Beyond Instance-Level Alignment and Uniformity: Semantic Factor Learning for Collaborative Filtering

Collaborative filtering (CF) is widely used in recommender systems (RecSys) due to its simplicity and efficiency. However, existing CF methods follow an instance-level learning paradigm. During the instance learning stage, a large number of uninteracted user-item instances, of which items are potential interested by the user, are incorrectly treated as true negative samples resulting in a severe limitation to the generalization and scalability of models. Moreover, mainstream graph convolutional networks (GCNs) inherently suffer from high computational cost and over-smoothing issues, which limit the ability in capturing higher-order connectivity and lead to a poor generalization under sparse supervision signals. To address the above limitations, we propose Semantic Factor enhanced Alignment and Uniformity (SaFeAU), a novel framework that augments interacted instances with semantic factors, thereby mitigating false negative labeling and enabling matrix factorization (MF) to capture high-order CF signals without graph neighborhood aggregation. Specifically, SaFeAU consists of three tightly coupled components. First, Semantic Factor Routing (SFR) disentangles item representations into independent and global semantic factors. Building on these factors, Semantic Factor Matching (SFM) identifies uninteracted items, which share the same semantic factors with interacted ones, as potential positive pairs for enriching sparse supervision signals. Finally, Semantic Pairs Alignment (SPA) aligns both observed and potential positive pairs while promoting uniformity of user and item representations. Extensive experiments on four sparse real-world datasets show that SaFeAU consistently outperforms GCN-based and MF-based state-of-the-art CF methods in both recommendation accuracy and computational efficiency, confirming the effectiveness of the proposed semantic enhanced learning paradigm.

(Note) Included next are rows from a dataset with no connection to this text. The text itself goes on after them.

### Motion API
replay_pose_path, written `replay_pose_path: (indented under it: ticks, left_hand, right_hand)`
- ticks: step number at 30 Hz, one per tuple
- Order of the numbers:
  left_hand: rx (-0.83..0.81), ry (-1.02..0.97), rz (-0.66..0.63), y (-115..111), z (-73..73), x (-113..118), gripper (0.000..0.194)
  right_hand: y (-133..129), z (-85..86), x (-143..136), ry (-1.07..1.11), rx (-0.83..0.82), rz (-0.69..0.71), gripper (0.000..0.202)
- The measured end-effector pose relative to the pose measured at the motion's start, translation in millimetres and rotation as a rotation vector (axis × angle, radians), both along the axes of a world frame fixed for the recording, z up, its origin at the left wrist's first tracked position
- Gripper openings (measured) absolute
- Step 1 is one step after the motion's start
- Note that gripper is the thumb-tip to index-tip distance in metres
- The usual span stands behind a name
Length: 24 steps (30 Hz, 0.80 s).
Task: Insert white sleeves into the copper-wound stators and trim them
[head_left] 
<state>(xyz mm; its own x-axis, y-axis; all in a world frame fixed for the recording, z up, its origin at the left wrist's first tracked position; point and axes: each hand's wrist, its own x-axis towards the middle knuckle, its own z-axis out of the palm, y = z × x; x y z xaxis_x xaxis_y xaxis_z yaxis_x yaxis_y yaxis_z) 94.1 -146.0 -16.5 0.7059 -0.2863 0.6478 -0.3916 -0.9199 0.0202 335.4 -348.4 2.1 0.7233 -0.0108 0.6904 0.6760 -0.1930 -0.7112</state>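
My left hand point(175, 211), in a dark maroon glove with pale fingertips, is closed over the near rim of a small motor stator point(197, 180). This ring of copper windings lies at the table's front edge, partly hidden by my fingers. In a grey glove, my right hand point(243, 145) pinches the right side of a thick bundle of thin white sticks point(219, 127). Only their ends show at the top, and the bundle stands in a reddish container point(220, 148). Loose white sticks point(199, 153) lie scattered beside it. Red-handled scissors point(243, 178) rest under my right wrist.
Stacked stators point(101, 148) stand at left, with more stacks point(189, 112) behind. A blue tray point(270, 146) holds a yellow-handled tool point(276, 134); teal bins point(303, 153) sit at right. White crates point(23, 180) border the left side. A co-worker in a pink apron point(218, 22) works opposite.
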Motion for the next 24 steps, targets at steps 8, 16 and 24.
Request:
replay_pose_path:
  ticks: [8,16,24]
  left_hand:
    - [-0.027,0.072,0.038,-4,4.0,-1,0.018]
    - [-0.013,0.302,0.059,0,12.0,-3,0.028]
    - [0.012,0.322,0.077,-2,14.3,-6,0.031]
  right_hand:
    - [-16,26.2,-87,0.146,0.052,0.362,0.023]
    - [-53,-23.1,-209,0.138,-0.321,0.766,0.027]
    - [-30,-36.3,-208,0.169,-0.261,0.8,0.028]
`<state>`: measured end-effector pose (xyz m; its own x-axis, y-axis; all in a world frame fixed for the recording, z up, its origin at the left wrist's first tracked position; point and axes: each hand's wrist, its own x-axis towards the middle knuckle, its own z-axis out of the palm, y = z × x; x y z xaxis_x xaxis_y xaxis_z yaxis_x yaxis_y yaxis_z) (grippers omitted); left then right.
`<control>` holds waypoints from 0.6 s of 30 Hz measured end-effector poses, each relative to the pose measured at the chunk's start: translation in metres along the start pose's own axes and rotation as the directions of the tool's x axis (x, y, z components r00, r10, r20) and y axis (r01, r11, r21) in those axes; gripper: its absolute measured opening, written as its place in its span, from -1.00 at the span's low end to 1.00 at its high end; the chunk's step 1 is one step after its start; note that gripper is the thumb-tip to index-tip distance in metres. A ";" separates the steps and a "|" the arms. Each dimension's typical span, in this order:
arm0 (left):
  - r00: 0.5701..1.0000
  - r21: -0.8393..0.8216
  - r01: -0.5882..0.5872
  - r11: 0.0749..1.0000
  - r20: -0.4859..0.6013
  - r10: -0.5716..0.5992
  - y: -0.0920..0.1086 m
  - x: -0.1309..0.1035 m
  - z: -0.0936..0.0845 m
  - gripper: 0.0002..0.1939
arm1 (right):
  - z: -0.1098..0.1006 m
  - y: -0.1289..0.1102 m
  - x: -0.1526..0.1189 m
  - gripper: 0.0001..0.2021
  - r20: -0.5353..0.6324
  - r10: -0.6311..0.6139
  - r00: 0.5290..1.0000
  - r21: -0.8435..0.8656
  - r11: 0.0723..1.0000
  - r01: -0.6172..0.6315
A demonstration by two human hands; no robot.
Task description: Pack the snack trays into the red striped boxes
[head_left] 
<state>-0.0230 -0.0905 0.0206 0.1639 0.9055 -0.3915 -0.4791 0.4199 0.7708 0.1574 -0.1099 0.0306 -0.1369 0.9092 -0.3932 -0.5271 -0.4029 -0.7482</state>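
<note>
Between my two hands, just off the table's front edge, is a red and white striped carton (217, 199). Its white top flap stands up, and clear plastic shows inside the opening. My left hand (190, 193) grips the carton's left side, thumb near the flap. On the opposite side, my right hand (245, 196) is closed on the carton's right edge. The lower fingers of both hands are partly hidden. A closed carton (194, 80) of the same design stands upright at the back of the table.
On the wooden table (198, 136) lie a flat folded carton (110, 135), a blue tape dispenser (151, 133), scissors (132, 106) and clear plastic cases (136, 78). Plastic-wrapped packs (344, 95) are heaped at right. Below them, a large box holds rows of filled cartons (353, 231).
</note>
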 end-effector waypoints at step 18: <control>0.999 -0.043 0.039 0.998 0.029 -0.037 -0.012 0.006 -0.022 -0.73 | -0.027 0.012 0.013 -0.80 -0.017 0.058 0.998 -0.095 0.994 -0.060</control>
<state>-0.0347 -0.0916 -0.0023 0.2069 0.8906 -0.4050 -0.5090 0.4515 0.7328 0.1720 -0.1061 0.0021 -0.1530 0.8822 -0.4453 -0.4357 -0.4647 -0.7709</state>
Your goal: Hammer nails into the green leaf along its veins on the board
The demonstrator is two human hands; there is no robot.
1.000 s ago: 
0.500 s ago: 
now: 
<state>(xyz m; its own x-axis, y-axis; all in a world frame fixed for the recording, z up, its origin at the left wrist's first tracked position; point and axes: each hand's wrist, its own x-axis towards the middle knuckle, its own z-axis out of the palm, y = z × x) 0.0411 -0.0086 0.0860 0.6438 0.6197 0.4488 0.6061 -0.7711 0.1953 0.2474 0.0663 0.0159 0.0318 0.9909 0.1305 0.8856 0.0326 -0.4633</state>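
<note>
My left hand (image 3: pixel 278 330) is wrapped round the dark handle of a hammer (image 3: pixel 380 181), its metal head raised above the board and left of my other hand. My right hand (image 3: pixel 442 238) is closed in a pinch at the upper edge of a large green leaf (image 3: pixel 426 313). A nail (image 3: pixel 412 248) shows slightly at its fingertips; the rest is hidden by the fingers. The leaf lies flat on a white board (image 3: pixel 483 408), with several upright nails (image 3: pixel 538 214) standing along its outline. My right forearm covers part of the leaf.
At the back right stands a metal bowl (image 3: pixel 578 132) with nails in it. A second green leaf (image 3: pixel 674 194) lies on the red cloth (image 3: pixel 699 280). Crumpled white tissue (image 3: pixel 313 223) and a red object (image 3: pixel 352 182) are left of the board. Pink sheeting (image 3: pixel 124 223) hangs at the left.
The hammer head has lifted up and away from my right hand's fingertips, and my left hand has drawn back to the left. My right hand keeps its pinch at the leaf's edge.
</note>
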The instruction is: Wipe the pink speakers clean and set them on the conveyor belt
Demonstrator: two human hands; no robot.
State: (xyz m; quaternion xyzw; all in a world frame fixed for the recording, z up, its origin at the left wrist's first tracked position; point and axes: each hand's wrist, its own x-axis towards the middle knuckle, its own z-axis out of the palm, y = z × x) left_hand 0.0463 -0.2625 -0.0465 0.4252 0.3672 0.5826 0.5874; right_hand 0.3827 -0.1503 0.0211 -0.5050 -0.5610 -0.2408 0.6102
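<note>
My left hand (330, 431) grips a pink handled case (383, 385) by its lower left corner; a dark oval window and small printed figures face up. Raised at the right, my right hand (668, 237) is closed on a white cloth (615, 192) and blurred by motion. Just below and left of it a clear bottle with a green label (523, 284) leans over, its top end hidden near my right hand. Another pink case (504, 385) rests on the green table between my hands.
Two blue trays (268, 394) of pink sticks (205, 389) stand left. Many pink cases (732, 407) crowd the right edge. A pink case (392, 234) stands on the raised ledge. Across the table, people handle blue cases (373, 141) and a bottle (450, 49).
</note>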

翻译：协同过滤（CF）因其简洁高效被广泛应用于推荐系统（RecSys）。然而，现有CF方法遵循实例级学习范式。在实例学习阶段，大量用户未交互的物品实例——这些物品可能被用户潜在感兴趣——被错误地视为真实负样本，严重限制了模型的泛化能力与可扩展性。此外，主流图卷积网络（GCNs）固有问题包括高计算开销与过平滑现象，这削弱了其捕捉高阶连通性的能力，导致在稀疏监督信号下泛化性能不足。针对上述局限，我们提出语义因子增强的对齐与均匀性（SaFeAU）框架——一种通过语义因子增强交互实例的新颖方法，从而缓解伪负标记问题，并使得矩阵分解（MF）无需图邻域聚合即可捕捉高阶协同过滤信号。具体而言，SaFeAU由三个紧密耦合的组件构成。首先，语义因子路由（SFR）将物品表征解耦为独立且全局性的语义因子；在此基础上，语义因子匹配（SFM）将未交互物品中与被交互物品共享相同语义因子的部分识别为潜在正样本对，以丰富稀疏监督信号；最后，语义配对对齐（SPA）在促进用户与物品表征均匀性的同时，对齐显式正样本对与潜在正样本对。在四个稀疏真实数据集上的大量实验表明，SaFeAU在推荐准确性与计算效率两方面均持续优于基于GCN与基于MF的最先进CF方法，验证了所提出语义增强学习范式的有效性。